* **What you need to do**: When the line with "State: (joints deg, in" is found, repeat it and all lines that follow it exactly, stopping at the end of the listing.

##### Provided material #####

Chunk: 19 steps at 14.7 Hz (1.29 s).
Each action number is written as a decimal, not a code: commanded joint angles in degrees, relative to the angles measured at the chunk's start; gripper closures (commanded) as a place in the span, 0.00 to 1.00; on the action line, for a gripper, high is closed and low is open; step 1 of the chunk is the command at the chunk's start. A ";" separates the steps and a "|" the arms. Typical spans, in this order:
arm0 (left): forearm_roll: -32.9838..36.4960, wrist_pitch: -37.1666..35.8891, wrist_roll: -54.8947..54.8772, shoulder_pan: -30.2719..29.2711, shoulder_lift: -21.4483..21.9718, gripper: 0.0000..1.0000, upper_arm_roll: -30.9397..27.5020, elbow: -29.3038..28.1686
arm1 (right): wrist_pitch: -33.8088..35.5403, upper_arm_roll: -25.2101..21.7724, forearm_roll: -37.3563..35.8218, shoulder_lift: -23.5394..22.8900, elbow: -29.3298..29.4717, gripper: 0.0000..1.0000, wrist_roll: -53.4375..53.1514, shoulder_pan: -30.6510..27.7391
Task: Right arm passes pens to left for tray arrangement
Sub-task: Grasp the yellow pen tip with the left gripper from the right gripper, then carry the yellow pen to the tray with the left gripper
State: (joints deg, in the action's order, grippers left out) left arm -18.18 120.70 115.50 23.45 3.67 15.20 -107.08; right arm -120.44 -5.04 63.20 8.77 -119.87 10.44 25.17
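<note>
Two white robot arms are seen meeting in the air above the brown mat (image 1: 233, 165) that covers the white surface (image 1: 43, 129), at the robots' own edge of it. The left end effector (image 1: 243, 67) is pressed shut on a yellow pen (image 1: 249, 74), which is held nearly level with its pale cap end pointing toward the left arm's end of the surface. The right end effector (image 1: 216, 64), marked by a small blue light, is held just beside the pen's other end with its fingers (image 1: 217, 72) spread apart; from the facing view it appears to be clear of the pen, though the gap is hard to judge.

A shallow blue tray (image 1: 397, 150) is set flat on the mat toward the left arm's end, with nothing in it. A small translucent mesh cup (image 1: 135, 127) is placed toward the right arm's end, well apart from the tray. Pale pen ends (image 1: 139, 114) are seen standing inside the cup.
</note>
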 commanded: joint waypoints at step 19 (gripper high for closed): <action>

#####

* **Solved exercise**:
State: (joints deg, in the action's order, grippers left out) left arm -18.18 120.70 115.50 23.45 3.67 15.20 -107.08; right arm -120.44 -5.04 63.20 8.77 -119.87 10.44 25.17
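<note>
Two white robot arms are seen meeting in the air above the brown mat (image 1: 233, 165) that covers the white surface (image 1: 43, 129), at the robots' own edge of it. The left end effector (image 1: 243, 67) is pressed shut on a yellow pen (image 1: 249, 74), which is held nearly level with its pale cap end pointing toward the left arm's end of the surface. The right end effector (image 1: 216, 64), marked by a small blue light, is held just beside the pen's other end with its fingers (image 1: 217, 72) spread apart; from the facing view it appears to be clear of the pen, though the gap is hard to judge.

A shallow blue tray (image 1: 397, 150) is set flat on the mat toward the left arm's end, with nothing in it. A small translucent mesh cup (image 1: 135, 127) is placed toward the right arm's end, well apart from the tray. Pale pen ends (image 1: 139, 114) are seen standing inside the cup.
</note>
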 commanded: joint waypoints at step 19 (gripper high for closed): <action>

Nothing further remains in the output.